This control will adjust the valve according to the capacity of the compressor and determine the load and ambient temperature inside the system as needed. Thus, control of the cooling agent flow is performed through a valve that can operate at evaporation and condensation pressures, but expansion of the cooling fluid will continue to occur through the capillary tube. The advantage of this type of configuration for systems using only capillary tubes is that the system remains flexible for optimized operation at both ambient temperature and heat load conditions and other refrigeration capacity imposed by variable speed compressors. As for the system using only the expansion device, its main advantage is the possibility of continuing to use the heat exchanger capillary-suction line and avoiding the problem of ice formation caused by the expansion of the coolant only in the capillary and lowering the temperature of the valve body. Is the point. Ice is formed when the inflator is applied directly on the evaporator. In the interior of the cooling system, the high pressure side is hotter, so the valve can transfer heat to the system, but in the outside the low pressure side will cool and form ice. will be. In both cases, this affects the efficiency of the system.
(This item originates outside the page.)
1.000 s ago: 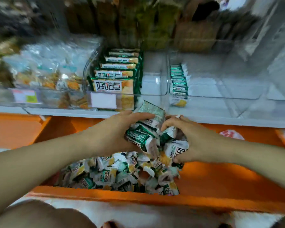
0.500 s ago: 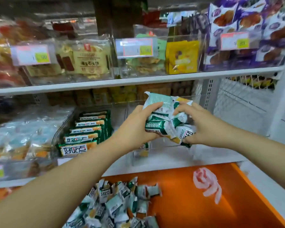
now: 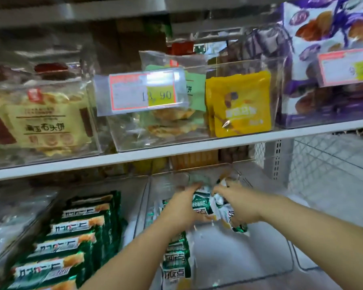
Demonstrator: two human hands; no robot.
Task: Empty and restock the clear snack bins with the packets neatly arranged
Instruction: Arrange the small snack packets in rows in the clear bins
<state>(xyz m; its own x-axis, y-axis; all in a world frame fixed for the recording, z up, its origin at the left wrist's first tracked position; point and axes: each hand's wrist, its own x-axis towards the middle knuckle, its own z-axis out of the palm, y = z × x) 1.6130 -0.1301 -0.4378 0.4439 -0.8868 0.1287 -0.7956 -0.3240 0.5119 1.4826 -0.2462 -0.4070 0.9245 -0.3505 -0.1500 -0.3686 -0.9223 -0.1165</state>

Likewise, in the case of the flow control valve, it is applied between the outlet of the condenser and the inlet of the capillary tube, and this phenomenon does not occur.

One means for achieving the object of the present invention is in communication with a flow control system of a refrigeration circuit having a hermetic variable capacity compressor fluidly connected to a closed circuit. Hermetic variable displacement compressors have an electronic system for controlling the motor compressor. The closed circuit is equipped with a condenser, an evaporator, and a fluid expander, wherein the closed circuit is filled with fluid, a flow control valve is disposed between the outlet of the condenser and the inlet of the fluid expander, and the fluid expander is nominally It is placed between the evaporator and the condenser with an expansion capacity. Hermetic variable displacement compressors facilitate variable fluid flow inside closed circuits. In addition, the system includes an electronic system of a hermetically sealed variable displacement compressor configured to control the flow control valve to always maintain the fluid passing through the fluid expansion device at the same level as the nominal expansion capacity of the fluid expansion device.

Another means for achieving the object of the present invention is to communicate with the flow control system of the refrigeration circuit having a hermetic variable capacity compressor fluidly connected to the closed circuit, the closed circuit is a condenser, evaporator, heat exchanger, suction A suction line and a fluid expansion device, the condenser being connected in series with the expansion device, the heat exchanger and the evaporator from the outlet of the hermetic variable displacement compressor, and the suction line passing through the heat exchanger to the inlet of the hermetic variable displacement compressor. Connected to the outlet of the evaporator, wherein a fluid expansion device is disposed between the evaporator and the condenser with a nominal expansion capacity, a closed variable capacity compressor promotes variable fluid flow inside the closed circuit, and the closed circuit has a circuit nominal flow capacity, The system further includes a flow control valve between the outlet of the condenser and the front of the inlet of the fluid expansion device. In fact, the fluid expansion device has a nominal expansion capacity greater than or equal to the closed loop nominal flow capacity, and the flow control valve is released so that the fluid is released when the fluid is confined in the condenser and reaches a substantially equal amount to the nominal expansion capacity. Each time the valve is closed, the flow control valve is pulsed to confine (accumulate) the fluid in the condenser, and the expansion device must have a flow rate equal to or slightly greater than that required for the operating conditions of the refrigeration system.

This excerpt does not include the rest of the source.